Das Landgericht Essen hatte den 18-Jährigen aus Gelsenkirchen, der eine Bombe vor der Tür des Tempels platzierte, im März zu sieben Jahren Haft verurteilt. Der junge Mann soll von einem in Celle mitangeklagten türkischen Reisebüroinhaber aus Duisburg radikal-islamisch indoktriniert und später in das Abu-Walaa-Netzwerk gelangt sein.

Abu Walaa steht im Oberlandesgericht in Celle. Quelle: dpa

Die mutmaßlichen Terrordrahtzieher sollen in Hildesheim und dem Ruhrgebiet über Anschläge, Gewalttaten und die Ausreise von „Brüdern“ beraten haben. Der 18-Jährige meldete sich schließlich aus der Haft heraus bei den Behörden mit dem Wunsch, zu den in Celle angeklagten mutmaßlichen Terrordrahtziehern auszusagen. In seinen Aussagen belastet er offenbar alle Angeklagten.
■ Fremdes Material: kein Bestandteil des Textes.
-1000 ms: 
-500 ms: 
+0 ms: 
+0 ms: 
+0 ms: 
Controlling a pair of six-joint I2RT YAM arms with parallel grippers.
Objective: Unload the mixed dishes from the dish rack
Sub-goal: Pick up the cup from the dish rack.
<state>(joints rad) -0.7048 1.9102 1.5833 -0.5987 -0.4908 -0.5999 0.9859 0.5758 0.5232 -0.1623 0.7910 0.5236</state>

Doch jetzt, kurz vor der Fortsetzung des Prozesses, heißt es: Der wichtige Zeuge will schweigen. „Im Prozess gegen Abu Walaa wird mein Mandant von seinem Aussageverweigerungsrecht Gebrauch machen“, zitiert die „Neue Presse“ den Anwalt des Zeugen, Burkhard Benecken. Der Grund dafür sei, dass er sich getäuscht fühlt. Beamte des LKA in Nordrhein-Westfalen hätten den 18-Jährigen zwar über Abu Walaa und Co. ausgehorcht, ihn aber gleichzeitig verschwiegen, dass weitere Terror-Ermittlungen gegen ihn selbst laufen, schreibt die NP. Er werde deshalb keine Angaben zur Sache machen, erklärte Benecken.

Von einem zügigen Abschluss des Prozesses geht das Gericht in Celle nicht aus. Kürzlich wurden weitere Verhandlungstage bis Weihnachten anberaumt - Ende offen.